|
|
|
|
|
by WorldMaker
3070 days ago
|
|
Yes, I know how similar WPF is to UWP in DPI support. What "touch first" as a philosophy adds on top of raw DPI support is the concepts of: strong margins, strong minimum sizes, readability when partially obscured. Those things benefit mouse users too, they drop the number accidental clicks, and speed in which a mouse user can click a specific target (faster to find it, faster to mouse over to it, less accuracy required to click it means more speed to go ahead and click it). All of that is UX knowledge that's been passed around for decades before "touch first" (Fitt's Law), but "touch first" helps cement the concepts. If you can touch it, you can click it quickly. The classic 16px-by-16px/32px-by-32px "toolbar icon" of the Win32 era is now far smaller than most FPS's "headshot" hit boxes on current monitors/DPI settings. Enterprise users shouldn't need to score headshots every time they try to accomplish a task. Edit to add: …And yes, you could do all of that in WPF too, there are some great "touch first" WPF apps I've encountered over the years. The difference between WPF/UWP here is mostly default stylesheets. But the argument here being replied to is that "touch first" doesn't matter, which I think is incorrect, "touch first" is huge, and does matter, even for (maybe especially for) "Enterprise". |
|
I’ve programmed both for years but never heard about these differences.

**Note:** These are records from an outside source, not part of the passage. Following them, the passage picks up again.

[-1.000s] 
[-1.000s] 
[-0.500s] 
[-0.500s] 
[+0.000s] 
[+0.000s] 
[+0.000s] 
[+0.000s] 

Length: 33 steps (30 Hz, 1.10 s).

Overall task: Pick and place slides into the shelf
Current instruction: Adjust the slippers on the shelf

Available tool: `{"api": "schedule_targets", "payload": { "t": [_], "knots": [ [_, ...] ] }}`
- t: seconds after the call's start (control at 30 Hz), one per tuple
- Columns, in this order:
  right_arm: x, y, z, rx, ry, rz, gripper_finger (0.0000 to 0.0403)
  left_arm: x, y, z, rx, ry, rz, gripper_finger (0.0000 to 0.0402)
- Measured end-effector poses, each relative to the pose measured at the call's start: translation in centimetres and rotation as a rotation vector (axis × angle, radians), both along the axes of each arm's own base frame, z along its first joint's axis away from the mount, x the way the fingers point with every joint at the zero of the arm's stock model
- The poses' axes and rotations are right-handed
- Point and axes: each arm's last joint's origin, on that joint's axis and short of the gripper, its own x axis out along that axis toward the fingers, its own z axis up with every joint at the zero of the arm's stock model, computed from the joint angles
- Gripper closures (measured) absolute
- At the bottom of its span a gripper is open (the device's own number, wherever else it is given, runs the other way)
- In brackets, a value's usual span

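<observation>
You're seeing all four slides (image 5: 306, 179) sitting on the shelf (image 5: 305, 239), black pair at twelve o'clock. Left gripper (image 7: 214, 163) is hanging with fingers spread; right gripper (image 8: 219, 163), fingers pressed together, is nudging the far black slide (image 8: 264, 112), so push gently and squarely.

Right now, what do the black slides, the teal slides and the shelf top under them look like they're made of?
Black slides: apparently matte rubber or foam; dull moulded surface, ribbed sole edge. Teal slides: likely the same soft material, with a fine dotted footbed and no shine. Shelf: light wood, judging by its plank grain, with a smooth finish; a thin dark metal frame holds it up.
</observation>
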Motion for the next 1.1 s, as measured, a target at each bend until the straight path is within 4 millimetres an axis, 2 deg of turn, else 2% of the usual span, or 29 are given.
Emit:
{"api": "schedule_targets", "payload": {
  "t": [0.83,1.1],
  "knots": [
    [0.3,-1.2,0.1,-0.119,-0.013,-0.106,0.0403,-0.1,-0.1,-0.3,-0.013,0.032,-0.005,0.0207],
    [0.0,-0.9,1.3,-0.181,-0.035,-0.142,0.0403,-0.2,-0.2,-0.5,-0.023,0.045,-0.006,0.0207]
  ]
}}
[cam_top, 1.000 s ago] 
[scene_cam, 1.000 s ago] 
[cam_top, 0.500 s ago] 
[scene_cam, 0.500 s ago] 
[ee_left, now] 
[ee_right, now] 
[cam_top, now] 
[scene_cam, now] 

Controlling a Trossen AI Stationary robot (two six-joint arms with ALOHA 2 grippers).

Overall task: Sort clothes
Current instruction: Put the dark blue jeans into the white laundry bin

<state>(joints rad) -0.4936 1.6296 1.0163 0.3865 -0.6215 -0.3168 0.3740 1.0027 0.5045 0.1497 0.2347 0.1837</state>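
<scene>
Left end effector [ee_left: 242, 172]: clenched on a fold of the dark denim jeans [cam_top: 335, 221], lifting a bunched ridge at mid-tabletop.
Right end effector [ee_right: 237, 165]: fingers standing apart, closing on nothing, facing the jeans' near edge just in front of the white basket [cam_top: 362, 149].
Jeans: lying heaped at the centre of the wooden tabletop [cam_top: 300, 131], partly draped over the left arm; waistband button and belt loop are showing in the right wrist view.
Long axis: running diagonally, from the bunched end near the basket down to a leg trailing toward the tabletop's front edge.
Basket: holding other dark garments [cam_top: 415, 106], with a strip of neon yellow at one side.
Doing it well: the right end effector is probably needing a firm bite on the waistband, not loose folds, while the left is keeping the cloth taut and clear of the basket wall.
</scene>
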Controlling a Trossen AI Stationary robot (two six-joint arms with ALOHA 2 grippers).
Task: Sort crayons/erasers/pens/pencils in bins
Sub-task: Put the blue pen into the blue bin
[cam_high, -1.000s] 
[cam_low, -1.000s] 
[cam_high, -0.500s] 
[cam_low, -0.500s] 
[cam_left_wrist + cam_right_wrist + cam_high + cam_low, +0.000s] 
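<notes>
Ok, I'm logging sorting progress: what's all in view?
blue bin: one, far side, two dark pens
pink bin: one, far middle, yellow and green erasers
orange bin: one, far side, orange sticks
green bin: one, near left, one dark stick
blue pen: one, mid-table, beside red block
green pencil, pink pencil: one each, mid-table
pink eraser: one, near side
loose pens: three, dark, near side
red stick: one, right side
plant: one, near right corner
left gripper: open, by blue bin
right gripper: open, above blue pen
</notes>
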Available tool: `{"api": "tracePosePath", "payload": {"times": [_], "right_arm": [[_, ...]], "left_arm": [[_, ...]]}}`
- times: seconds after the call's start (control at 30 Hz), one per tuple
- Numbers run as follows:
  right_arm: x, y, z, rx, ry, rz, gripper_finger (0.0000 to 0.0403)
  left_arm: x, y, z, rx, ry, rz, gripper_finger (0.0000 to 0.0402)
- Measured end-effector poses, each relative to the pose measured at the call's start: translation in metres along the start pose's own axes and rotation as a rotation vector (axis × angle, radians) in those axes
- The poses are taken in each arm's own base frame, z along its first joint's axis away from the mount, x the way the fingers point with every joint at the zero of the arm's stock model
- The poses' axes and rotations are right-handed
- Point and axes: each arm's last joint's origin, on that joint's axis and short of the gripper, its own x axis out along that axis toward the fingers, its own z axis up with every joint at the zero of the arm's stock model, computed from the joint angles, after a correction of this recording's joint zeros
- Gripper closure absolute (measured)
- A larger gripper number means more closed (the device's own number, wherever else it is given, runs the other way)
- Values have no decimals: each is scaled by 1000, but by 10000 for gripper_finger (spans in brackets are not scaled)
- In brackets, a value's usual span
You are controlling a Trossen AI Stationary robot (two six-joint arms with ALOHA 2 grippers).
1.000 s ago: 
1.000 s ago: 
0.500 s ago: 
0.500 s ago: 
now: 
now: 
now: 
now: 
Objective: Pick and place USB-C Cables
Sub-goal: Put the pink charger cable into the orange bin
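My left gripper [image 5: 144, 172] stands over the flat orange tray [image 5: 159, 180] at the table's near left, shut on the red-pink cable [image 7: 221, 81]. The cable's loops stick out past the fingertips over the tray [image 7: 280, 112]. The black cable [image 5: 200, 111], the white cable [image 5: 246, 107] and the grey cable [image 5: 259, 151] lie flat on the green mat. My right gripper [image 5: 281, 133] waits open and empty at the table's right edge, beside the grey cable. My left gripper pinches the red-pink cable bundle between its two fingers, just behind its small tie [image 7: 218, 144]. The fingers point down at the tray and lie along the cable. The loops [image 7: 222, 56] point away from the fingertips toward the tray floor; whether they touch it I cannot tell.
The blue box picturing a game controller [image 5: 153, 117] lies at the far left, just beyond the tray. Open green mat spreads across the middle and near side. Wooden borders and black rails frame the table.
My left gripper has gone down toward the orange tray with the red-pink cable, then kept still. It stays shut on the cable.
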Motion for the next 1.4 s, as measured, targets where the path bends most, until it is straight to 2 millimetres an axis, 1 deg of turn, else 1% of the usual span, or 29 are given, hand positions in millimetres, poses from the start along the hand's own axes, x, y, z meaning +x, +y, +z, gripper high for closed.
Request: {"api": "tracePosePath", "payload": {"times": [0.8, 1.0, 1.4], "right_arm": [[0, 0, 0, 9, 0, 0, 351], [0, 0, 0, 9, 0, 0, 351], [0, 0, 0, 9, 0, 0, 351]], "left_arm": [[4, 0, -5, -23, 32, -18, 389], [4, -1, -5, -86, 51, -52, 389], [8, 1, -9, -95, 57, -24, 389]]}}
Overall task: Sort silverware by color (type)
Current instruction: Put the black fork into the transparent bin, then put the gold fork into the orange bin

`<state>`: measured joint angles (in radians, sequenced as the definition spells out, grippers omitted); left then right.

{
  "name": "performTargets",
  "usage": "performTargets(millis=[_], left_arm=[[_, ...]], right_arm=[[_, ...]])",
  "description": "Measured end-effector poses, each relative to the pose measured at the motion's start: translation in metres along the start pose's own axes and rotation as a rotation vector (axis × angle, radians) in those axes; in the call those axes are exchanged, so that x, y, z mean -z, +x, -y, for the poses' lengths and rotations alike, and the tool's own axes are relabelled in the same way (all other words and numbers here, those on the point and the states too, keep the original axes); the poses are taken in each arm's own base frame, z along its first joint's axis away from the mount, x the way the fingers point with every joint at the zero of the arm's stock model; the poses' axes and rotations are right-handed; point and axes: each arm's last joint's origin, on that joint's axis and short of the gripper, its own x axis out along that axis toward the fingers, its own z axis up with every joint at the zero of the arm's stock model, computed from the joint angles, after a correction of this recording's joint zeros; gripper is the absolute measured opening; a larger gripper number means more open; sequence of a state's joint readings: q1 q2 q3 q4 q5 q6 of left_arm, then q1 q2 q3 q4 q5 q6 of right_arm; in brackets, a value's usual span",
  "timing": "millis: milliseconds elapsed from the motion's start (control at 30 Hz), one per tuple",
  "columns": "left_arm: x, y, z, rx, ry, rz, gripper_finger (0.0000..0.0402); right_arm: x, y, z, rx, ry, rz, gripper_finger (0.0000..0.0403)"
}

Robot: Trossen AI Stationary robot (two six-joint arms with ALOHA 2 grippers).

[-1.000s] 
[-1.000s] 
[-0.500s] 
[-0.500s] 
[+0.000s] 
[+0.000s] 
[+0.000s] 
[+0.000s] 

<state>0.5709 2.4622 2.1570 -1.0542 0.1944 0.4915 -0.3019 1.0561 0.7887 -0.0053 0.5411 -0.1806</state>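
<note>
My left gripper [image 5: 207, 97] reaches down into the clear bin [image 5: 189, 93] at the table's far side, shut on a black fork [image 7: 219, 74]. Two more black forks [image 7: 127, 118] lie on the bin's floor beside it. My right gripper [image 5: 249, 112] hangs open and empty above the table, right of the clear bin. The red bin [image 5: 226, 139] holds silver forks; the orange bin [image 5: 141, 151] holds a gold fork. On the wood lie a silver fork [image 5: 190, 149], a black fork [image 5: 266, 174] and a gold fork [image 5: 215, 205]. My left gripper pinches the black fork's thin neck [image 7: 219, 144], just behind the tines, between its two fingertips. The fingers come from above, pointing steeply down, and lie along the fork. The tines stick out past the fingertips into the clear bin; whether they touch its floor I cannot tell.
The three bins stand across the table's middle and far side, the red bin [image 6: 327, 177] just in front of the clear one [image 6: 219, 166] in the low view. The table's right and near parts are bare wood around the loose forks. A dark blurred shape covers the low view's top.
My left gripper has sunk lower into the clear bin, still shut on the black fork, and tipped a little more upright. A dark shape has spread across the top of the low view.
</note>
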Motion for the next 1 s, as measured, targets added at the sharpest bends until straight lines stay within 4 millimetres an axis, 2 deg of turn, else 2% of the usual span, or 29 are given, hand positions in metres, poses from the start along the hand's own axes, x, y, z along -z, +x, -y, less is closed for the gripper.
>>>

Do you have a link?
> The difference between WPF/UWP here is mostly default stylesheets
Right, but in my experience when I don’t care about UI design, I can use anything, even win forms. When I care, and have a professionally made UI design on input, default styles & templates are not that relevant for both platforms. I need to create my own ones anyway to implement what the UI designer wants.